Editor's Note: Daniel R. DePetris is the Senior Associate Editor of the Journal on Terrorism and Security Analysis.
By Daniel R. DePetris - Special to CNN
In one of the most far-reaching and dramatic decisions in the post-Ali Abdullah Saleh era, Yemen’s newly elected president, Abed Rabbo Mansour Hadi, has ordered the dismissal of several high-ranking loyalists of the previous government.
A total of four governors and three military commanders - two of whom happen to be family members of Ali Abdullah Saleh himself - were asked to leave their posts by the former Vice President, who is attempting to steer Yemen on the path of a successful transition while at the same time protecting his young administration from internal sabotage.
Both of these tasks will be enormously difficult to carry out in full, but with a fresh popular mandate from the Yemeni people last February, President Hadi is using the support to his advantage.
Friday’s dismissals would not have been such a big deal if Saleh decided to take a page out of the handbook of the ousted Tunisian President Zine el Abedine Ben Ali; staying out of the limelight and tucking himself away in exile.

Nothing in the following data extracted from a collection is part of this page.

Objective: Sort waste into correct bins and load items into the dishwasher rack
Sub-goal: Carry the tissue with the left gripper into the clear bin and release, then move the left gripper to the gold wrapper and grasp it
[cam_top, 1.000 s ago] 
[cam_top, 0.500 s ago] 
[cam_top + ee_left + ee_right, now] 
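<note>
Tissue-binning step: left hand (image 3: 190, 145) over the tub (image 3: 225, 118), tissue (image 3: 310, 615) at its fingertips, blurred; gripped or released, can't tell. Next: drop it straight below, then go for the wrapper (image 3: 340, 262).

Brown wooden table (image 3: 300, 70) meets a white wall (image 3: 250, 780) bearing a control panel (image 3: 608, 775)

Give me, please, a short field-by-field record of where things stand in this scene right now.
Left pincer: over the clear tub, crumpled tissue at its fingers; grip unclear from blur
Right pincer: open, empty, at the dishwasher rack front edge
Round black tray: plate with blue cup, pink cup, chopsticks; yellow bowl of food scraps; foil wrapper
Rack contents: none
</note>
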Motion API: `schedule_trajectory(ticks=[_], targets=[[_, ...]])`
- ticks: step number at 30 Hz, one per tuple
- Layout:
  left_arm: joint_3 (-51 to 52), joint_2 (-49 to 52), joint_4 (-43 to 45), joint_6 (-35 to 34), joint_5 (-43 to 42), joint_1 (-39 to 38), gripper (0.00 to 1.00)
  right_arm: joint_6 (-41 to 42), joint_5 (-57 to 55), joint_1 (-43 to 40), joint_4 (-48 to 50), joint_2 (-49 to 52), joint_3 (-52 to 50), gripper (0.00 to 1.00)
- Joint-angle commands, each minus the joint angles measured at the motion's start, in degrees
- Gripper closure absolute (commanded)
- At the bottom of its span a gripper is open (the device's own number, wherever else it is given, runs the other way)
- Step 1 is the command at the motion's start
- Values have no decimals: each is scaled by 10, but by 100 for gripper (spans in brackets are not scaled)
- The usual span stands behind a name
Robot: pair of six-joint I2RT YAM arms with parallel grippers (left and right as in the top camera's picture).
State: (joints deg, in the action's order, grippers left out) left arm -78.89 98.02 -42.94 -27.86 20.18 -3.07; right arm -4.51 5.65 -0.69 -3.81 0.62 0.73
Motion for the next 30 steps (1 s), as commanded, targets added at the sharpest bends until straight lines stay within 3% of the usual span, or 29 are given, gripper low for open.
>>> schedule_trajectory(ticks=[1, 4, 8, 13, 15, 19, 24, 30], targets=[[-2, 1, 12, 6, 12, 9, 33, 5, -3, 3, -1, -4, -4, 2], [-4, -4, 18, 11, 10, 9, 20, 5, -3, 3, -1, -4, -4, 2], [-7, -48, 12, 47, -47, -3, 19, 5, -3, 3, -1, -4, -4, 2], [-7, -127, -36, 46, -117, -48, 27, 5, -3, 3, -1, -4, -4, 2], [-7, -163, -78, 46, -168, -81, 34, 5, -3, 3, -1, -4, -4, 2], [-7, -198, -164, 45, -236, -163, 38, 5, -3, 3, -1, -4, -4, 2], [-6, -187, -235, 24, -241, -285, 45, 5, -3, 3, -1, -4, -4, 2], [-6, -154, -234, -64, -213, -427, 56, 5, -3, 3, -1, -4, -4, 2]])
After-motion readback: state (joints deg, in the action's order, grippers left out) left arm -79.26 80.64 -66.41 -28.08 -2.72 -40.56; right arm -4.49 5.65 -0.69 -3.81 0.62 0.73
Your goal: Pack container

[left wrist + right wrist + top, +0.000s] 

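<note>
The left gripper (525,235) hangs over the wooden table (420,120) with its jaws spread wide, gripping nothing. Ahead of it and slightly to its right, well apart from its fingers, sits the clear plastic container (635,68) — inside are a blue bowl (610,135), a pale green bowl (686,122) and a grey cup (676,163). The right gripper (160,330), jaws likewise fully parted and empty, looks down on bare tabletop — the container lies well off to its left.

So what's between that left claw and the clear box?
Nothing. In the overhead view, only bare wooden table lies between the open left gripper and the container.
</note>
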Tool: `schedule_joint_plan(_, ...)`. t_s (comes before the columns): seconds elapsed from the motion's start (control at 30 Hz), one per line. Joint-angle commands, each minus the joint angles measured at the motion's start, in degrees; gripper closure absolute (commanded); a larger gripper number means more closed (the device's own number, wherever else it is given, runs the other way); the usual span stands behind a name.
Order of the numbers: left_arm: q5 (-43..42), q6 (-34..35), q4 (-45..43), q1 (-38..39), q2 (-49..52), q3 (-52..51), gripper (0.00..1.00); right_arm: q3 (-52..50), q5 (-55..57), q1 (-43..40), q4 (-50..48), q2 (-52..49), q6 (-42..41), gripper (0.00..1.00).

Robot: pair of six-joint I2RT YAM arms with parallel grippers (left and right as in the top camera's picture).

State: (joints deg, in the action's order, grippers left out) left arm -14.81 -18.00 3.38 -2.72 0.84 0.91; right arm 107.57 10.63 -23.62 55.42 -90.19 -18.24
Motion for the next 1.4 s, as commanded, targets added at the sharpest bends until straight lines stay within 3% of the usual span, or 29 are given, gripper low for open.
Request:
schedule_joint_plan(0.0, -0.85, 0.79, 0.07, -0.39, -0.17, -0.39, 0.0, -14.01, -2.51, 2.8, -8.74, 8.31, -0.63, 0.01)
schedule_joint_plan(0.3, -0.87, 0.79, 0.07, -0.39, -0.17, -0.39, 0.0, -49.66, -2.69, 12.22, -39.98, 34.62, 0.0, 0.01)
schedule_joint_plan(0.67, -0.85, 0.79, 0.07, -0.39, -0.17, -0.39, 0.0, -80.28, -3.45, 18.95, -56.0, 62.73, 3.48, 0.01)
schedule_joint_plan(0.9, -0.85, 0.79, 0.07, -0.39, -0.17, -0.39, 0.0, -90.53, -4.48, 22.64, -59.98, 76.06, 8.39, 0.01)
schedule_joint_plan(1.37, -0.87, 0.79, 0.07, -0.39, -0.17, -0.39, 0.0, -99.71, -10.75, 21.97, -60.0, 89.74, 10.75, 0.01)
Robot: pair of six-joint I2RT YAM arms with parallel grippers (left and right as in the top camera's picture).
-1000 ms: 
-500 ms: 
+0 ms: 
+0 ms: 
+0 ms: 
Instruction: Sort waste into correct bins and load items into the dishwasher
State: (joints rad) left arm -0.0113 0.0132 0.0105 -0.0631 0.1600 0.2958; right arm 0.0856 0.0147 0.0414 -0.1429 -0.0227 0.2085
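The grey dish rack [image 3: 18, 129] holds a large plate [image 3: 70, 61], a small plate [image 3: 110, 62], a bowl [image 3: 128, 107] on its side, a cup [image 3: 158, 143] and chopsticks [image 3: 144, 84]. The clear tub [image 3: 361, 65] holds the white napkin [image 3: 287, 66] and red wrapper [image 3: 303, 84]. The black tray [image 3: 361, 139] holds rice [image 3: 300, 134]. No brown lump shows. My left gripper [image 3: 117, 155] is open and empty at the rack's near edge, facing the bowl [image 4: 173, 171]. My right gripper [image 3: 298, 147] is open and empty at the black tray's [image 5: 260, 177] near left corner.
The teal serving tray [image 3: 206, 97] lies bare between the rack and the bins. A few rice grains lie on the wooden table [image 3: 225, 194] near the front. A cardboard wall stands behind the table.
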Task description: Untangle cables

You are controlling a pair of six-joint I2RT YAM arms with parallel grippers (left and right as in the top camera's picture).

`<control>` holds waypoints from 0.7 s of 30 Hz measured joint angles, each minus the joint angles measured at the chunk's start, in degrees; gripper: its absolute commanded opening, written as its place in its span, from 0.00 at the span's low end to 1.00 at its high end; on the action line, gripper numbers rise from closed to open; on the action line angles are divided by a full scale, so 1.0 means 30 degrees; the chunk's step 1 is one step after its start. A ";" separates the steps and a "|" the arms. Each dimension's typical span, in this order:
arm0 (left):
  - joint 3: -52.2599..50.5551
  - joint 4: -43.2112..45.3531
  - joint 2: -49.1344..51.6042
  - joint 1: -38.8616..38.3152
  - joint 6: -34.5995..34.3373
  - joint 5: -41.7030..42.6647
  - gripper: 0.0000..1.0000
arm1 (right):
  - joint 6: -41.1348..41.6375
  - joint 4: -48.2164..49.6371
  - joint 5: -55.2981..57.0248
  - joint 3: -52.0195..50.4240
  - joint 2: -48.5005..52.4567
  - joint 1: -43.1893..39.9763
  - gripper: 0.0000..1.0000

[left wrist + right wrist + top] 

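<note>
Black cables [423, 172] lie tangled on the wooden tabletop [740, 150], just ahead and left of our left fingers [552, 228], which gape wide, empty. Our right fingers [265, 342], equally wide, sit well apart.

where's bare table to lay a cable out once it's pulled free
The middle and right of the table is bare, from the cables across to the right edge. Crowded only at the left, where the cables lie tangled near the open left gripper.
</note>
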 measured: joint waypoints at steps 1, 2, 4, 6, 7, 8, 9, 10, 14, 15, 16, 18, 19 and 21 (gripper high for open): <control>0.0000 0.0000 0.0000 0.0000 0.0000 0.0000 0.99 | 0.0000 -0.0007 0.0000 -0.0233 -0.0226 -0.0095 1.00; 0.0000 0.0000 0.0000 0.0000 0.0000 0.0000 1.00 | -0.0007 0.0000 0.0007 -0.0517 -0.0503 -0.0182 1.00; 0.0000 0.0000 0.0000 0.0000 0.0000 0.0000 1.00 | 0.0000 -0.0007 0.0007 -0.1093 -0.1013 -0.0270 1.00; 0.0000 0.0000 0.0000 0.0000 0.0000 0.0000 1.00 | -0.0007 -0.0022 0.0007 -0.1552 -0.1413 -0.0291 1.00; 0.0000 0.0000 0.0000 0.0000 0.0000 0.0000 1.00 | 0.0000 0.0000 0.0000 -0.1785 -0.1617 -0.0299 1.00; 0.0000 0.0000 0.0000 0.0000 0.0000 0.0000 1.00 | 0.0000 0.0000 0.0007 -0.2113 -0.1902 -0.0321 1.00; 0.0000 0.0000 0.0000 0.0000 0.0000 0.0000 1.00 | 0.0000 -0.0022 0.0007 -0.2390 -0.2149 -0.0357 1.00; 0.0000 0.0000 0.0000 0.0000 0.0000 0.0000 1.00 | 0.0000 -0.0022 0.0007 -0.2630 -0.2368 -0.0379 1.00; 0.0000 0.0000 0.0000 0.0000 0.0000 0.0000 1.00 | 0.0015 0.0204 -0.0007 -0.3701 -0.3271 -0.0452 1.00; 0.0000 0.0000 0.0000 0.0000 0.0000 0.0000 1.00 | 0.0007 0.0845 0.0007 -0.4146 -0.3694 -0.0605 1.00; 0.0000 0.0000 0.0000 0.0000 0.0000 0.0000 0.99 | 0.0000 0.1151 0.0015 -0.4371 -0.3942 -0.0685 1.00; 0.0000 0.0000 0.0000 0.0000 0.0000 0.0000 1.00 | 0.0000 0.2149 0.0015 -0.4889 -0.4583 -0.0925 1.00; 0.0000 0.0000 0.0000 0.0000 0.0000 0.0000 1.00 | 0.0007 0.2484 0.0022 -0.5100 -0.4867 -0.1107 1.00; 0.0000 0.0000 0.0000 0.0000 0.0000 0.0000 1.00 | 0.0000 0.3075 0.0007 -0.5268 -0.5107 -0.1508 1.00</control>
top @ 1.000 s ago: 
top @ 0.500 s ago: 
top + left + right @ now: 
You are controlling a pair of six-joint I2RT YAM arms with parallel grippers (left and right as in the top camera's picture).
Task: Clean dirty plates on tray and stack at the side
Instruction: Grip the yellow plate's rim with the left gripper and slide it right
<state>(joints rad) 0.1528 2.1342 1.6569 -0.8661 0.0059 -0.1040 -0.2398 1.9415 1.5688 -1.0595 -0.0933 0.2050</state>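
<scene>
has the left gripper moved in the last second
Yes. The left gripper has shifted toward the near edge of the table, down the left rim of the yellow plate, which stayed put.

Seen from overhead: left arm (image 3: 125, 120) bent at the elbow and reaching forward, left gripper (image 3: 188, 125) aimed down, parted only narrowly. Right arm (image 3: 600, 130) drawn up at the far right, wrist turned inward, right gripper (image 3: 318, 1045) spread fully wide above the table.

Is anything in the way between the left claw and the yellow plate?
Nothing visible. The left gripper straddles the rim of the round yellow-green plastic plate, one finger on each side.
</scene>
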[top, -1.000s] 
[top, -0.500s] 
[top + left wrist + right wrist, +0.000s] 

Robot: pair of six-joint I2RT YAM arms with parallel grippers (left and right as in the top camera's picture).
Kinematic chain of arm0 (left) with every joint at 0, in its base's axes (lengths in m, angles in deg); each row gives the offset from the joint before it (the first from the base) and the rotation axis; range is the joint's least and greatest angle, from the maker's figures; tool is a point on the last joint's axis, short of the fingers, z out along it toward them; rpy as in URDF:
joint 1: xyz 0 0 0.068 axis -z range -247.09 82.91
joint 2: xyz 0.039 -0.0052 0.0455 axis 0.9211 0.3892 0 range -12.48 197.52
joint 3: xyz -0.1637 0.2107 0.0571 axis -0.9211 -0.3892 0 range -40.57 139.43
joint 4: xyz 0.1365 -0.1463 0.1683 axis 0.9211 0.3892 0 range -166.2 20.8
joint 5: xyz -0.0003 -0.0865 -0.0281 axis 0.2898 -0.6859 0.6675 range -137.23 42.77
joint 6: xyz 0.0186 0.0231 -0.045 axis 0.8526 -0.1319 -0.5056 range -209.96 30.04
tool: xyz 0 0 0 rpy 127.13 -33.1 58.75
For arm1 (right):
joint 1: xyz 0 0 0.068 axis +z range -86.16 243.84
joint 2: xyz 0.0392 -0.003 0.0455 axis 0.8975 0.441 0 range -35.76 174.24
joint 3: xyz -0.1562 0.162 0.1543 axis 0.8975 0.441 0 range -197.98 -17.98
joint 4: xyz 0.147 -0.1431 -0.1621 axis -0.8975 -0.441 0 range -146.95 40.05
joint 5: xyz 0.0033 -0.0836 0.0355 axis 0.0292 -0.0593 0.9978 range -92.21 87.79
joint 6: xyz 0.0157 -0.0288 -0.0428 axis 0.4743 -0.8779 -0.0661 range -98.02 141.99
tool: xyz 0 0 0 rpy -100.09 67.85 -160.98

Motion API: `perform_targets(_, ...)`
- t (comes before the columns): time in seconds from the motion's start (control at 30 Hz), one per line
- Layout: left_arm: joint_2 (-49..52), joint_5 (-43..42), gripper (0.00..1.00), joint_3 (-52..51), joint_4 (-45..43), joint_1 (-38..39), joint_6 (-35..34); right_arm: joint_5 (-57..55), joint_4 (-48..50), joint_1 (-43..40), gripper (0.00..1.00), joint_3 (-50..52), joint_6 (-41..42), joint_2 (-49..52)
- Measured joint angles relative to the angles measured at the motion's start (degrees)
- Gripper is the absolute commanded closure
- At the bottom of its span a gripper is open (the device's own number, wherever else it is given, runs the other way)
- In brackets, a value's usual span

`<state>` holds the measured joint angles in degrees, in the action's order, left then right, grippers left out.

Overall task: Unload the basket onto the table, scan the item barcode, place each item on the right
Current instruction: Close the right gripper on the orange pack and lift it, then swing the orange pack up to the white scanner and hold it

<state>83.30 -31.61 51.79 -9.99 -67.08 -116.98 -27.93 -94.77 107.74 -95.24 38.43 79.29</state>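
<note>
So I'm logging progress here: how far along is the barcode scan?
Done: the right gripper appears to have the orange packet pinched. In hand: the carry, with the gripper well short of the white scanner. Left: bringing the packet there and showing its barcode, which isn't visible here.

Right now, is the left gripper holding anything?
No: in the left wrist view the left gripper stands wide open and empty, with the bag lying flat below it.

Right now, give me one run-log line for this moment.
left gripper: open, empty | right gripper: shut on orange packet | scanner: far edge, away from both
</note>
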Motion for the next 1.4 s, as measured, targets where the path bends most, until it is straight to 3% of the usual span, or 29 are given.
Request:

But due to the former president’s frustrating yet effective negotiation tactics, Saleh managed to grab major concessions from his adversaries (both in the Yemeni opposition and in the Gulf Cooperation Council) before stepping down, assuring that he and his family are taken care of before giving what the international community wanted most.
One of those concessions, in addition to immunity from prosecution over the killing of unarmed protesters throughout the uprising, was the right for Saleh to lead his General People’s Congress Party (GPC) from inside Yemen.
The arrangement is akin to allowing a criminal membership on the early-release prison committee, but for the United States and the Saudis, providing Saleh with a face-saving graceful exit was the only way that the country could begin its long and difficult journey of moving on from the turmoil.
Predictably, all of the agreement’s stipulations have essentially permitted the former president to use the loyalists in his party - as well as his relatives in the security ministries - to thwart decisions that Saleh himself does not approve of.
Last March, members of the GPC walked out of an interim parliament session after disagreeing with some of the views of the other representatives. At around the same time, Saleh personally telephoned the newly-installed Yemeni Prime Minister, Mohammed Basindwa, and threatened to ruin his government if opposition parliamentarians did not change their behavior. Basindwa reacted by telling Hadi that his orders were either being ignored by some his subordinates or struck down by Saleh loyalists who remained embedded in the ministries.
The situation was so troubling and potentially explosive that the White House released a statement expressing its disappointment and concern that some Yemeni actors were deliberately stalling the transition process.
If Friday’s decisions are anything to go by, it appears that Hadi is now feeling his political oats and ready to take bold moves in order to eliminate some of the deadlock that Saleh’s friends and family are generating within the unity government.
Firing Gen. Mohammed Saleh al-Ahmar - the unpopular head of the Air Force who has been resisting calls from his airmen to quit - and Gen. Tariq Saleh, the commander of the Presidential Guard, is a signal to the world that he is willing to exploit the very short political honeymoon period he has been given by the Yemeni electorate to take that step. More importantly, Hadi’s tough-stick approach will demonstrate to the Yemeni public that the change they have risked their lives for is slowly becoming a reality.
Of course, canning two Saleh relatives will not usher in a renaissance overnight. Saleh’s son, Ahmed Ali, and his nephew, Yahia, are still in positions of considerable authority. Leaving both of them in power is not necessarily a bad thing in the short-term, for Hadi clearly recognizes that removing all of Saleh’s relatives at the same time would likely result in a significant amount of bloodshed from tribes and military units still solidly in the former president’s camp (the dismissal of Gen. Mohammed Saleh al-Ahmar has already provoked just this response, but at a much smaller-scale). Time and patience is clearly a factor, and Hadi would be wise to continue his gradual approach in reforming the Yemeni military.
Hadi, Basindwa, and the new unity government are confronting a number of people inside Yemen that are dedicated to their downfalls - some of whom are inside that very same government. Yet what the new Yemeni leadership needs to realize is that they also have allies and friends in the international community rooting for their success. The support of millions of Yemenis who are already applauding the president’s personnel changes does not hurt either.
The views expressed in this article are solely those of Daniel R. DePetris.